▶ **Work instructions**
The answer is the data repeated in full, with no pictures included.

▶ **Data shown**
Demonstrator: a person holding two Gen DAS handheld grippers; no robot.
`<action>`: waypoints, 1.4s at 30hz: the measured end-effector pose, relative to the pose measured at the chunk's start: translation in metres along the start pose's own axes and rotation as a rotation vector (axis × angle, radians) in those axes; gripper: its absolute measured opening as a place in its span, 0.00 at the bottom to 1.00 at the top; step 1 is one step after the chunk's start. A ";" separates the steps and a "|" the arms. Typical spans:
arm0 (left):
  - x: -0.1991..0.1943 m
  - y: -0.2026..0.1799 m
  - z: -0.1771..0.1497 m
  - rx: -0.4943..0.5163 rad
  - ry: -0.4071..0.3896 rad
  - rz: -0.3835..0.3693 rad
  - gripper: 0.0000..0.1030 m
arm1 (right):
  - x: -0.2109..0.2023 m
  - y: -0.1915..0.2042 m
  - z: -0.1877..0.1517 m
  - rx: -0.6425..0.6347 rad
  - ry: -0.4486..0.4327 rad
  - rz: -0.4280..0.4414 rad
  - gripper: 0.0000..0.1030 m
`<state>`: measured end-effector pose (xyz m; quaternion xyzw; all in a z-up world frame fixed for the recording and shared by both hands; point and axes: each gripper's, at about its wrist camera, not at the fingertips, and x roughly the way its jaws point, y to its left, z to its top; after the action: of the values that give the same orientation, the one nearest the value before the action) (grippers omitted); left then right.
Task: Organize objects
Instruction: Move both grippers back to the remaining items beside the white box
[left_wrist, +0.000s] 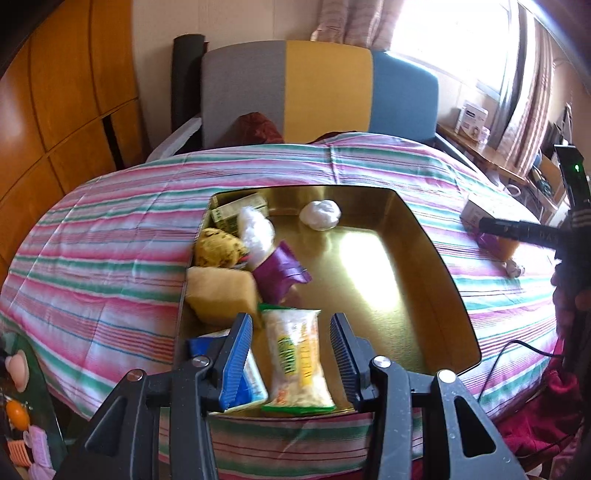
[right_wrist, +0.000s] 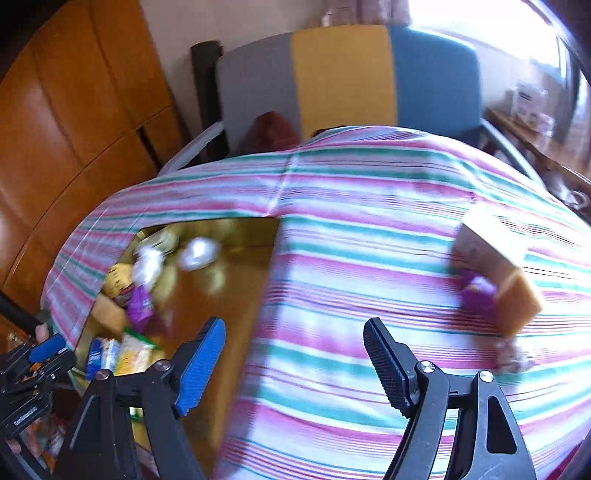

▶ **Response area**
Demonstrator: a person holding two Gen DAS handheld grippers; no robot.
`<action>`: waypoints, 1.4s at 30hz: the measured end-effector pose, relative to the pose measured at the chunk's start: translation in metres along the start pose's own axes and rotation as a rotation vector (axis × angle, radians) in those axes; gripper: its absolute measured opening as a place in its span, 0.00 at the bottom to 1.00 at the top; step 1 is one step after the chunk's start. A ";" separates the steps and a "|" the arms. Typical spans:
arm0 (left):
  - x: -0.1991..0.1943 m
  - y: -0.2026..0.1799 m
  - z: -0.1771..0.1497 m
  - rx: -0.4943..0.5163 rad
  - ry: -0.4071..0.3896 rad
  - rz: -0.3835..0.3693 rad
  - gripper: 0.0000..0.1030 m
arm1 (right):
  - x: -0.2109..0.2023 m
  - y: -0.1915..0.2042 m
  - z: -0.1877..0.1517 m
  - rx: -0.6425..0.6347 rad
  - ry: -0.4486..0.4327 rad
  - rz: -0.4280..0.4414 rad
  - gripper: 0.0000..0.1030 m
`<state>`: measured end-effector pose (xyz m; quaternion xyzw; all in a z-up world frame fixed for the recording and shared by both hands; point and axes: each gripper's, at about its wrist camera, not at the fingertips, and x roughly the way its jaws point, y to its left, z to its top; after the action: of the values that give the same orientation, the one nearest the value before the action) (grippers omitted); left then right.
Task: Organize objects
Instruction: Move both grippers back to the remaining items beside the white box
[left_wrist, +0.000s] 
[right_wrist, +0.000s] 

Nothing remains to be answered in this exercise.